**ACTION ITEM**
The required output consists solely of the lines from the top of the listing through the line containing "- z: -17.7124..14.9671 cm", transcribed exactly.

**DATA RECORDS**
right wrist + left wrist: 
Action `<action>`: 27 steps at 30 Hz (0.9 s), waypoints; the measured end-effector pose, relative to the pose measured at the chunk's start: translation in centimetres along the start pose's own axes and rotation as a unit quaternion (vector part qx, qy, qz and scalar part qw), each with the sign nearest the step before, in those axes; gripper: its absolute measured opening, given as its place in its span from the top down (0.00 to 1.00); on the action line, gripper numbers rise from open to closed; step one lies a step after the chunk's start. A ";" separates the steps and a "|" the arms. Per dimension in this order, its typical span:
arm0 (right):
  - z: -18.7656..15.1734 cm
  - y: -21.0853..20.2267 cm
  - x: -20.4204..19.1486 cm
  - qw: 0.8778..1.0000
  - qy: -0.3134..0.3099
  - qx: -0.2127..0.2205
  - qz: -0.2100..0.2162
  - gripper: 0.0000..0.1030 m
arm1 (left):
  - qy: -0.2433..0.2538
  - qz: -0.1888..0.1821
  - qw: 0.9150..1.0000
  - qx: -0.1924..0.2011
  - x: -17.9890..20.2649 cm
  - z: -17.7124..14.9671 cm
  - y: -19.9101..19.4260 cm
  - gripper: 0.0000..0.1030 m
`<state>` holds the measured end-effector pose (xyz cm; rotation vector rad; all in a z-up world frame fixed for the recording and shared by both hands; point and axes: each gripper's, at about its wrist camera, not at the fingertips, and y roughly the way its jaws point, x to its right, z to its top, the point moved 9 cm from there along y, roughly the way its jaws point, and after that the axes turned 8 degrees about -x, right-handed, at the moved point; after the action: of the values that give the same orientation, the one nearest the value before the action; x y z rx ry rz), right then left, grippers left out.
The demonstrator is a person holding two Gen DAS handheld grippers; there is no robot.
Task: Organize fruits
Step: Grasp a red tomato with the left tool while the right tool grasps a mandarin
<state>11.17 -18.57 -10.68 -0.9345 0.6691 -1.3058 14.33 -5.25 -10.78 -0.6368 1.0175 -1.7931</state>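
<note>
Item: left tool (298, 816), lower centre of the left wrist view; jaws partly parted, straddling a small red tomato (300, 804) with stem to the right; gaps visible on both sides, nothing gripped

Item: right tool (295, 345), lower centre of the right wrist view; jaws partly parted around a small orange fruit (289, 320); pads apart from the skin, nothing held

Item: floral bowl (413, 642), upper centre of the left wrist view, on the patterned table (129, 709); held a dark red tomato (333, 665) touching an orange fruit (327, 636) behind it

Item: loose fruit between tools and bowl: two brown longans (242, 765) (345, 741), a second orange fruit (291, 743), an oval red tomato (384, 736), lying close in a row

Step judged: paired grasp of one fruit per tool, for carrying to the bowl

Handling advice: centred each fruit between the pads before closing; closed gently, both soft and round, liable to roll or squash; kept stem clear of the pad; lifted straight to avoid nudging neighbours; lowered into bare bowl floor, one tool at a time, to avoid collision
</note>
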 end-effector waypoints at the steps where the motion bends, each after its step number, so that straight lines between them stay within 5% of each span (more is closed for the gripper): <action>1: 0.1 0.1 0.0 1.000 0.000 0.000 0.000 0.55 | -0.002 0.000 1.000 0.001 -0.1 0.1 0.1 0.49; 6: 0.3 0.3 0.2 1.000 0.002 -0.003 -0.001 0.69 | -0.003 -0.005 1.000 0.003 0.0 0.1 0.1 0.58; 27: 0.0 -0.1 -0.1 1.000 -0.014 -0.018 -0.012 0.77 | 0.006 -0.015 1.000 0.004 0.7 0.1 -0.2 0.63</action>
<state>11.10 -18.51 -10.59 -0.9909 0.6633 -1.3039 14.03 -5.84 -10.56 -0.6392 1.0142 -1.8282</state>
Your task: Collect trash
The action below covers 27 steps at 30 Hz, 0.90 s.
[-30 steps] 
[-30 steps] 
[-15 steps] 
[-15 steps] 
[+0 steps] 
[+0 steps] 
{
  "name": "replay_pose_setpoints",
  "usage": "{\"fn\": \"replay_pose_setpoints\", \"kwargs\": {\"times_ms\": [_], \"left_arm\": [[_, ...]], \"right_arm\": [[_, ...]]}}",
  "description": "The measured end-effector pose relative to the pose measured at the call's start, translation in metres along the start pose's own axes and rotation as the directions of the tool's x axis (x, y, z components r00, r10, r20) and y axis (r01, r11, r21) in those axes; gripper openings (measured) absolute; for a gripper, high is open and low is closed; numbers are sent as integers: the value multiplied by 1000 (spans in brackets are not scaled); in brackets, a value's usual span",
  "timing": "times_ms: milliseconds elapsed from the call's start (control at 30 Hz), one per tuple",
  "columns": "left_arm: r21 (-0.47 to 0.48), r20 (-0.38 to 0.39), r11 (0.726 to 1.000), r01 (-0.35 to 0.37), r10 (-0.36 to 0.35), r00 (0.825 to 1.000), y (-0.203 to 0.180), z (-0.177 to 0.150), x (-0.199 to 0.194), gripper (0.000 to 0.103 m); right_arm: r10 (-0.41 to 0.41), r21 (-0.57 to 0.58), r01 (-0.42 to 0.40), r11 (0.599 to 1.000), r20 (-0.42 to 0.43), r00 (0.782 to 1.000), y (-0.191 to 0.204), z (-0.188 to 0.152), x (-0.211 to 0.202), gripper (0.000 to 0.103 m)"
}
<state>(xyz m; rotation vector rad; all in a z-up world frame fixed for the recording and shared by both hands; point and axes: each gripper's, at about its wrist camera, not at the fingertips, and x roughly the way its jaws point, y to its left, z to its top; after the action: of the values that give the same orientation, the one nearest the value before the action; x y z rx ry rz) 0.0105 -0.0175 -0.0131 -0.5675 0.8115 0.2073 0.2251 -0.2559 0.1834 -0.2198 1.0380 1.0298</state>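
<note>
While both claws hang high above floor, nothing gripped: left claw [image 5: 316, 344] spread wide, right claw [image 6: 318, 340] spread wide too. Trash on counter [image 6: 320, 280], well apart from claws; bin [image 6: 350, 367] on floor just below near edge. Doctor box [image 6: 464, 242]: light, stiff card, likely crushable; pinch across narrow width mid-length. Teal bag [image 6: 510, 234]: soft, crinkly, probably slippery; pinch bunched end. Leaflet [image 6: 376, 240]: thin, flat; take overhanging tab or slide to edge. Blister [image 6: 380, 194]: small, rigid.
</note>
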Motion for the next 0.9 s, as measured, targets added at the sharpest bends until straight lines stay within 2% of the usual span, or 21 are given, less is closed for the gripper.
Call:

**EXPECTED ANSWER**
right wrist + left wrist: 
Action `<action>`: 27 steps at 30 Hz (0.9 s), waypoints; the measured end-effector pose, relative to the pose measured at the chunk's start: translation in centimetres along the start pose's own axes and rotation as a unit quaternion (vector part qx, qy, qz and scalar part qw), each with the sign nearest the step before, in those axes; gripper: its absolute measured opening, given as its place in its span from the top down (0.00 to 1.00); on the action line, gripper numbers rise from open to closed; step one lies a step after the chunk's start. A ";" separates the steps and a "|" the arms. Per dimension in this order, its typical span:
arm0 (right):
  - z: -18.7656..15.1734 cm
  - y: -21.0853..20.2267 cm
  - x: -20.4204..19.1486 cm
  - qw: 0.8778..1.0000
  - qy: -0.3134..0.3099
  - qx: -0.2127..0.2205
  - qz: -0.2100..0.2162
  - gripper: 0.0000..0.1030 m
arm1 (left):
  - qy: -0.2433..0.2538
  - qz: -0.1888..0.1821
  - qw: 0.9150..1.0000
  - qx: -0.1924..0.2011
  - x: -17.9890..20.2649 cm
  - z: -17.7124..14.9671 cm

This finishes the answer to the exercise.